WHAT TO DO:
The required result is a line count: how many lines in this data hold the word "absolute". Give only that.
──────── DATA ────────
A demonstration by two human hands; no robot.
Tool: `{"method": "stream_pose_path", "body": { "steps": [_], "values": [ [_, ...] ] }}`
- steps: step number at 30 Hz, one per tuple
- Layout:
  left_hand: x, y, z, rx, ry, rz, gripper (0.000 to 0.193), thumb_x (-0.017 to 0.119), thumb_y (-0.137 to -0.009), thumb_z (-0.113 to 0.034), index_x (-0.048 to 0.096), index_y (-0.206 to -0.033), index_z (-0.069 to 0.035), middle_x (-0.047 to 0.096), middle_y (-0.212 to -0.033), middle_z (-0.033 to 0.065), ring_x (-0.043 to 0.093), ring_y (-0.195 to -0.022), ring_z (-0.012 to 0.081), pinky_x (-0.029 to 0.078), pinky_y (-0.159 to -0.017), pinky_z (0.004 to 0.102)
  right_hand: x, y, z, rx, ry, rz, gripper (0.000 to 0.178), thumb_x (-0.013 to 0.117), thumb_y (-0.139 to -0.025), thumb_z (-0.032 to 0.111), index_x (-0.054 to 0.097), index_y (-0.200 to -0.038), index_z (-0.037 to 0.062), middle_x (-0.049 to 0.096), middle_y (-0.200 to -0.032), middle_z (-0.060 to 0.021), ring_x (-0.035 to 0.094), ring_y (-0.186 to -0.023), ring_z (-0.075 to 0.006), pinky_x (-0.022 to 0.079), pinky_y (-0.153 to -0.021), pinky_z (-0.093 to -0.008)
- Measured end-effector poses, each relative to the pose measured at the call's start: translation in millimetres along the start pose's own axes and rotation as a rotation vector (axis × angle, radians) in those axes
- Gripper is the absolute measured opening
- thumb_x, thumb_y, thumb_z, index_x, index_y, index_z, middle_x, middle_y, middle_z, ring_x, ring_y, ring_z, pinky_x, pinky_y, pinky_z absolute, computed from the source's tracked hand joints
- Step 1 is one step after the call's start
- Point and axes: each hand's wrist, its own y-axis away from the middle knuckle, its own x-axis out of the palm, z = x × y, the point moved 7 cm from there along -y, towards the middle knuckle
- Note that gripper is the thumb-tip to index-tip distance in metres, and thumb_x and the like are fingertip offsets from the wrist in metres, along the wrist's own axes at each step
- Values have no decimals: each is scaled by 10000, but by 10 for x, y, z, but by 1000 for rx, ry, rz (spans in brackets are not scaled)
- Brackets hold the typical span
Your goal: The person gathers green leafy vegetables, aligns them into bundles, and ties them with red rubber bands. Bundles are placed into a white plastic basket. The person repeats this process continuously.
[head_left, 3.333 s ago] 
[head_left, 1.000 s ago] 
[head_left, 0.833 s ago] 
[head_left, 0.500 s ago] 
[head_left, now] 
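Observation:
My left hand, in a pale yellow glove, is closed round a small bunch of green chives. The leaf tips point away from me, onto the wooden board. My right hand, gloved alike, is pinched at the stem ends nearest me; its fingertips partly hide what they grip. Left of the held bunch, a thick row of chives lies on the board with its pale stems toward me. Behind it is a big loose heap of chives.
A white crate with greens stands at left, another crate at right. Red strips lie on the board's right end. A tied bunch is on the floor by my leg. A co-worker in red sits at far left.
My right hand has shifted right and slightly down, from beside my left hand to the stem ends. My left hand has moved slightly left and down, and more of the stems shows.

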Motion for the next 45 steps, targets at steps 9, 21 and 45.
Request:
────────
EXPECTED ANSWER:
2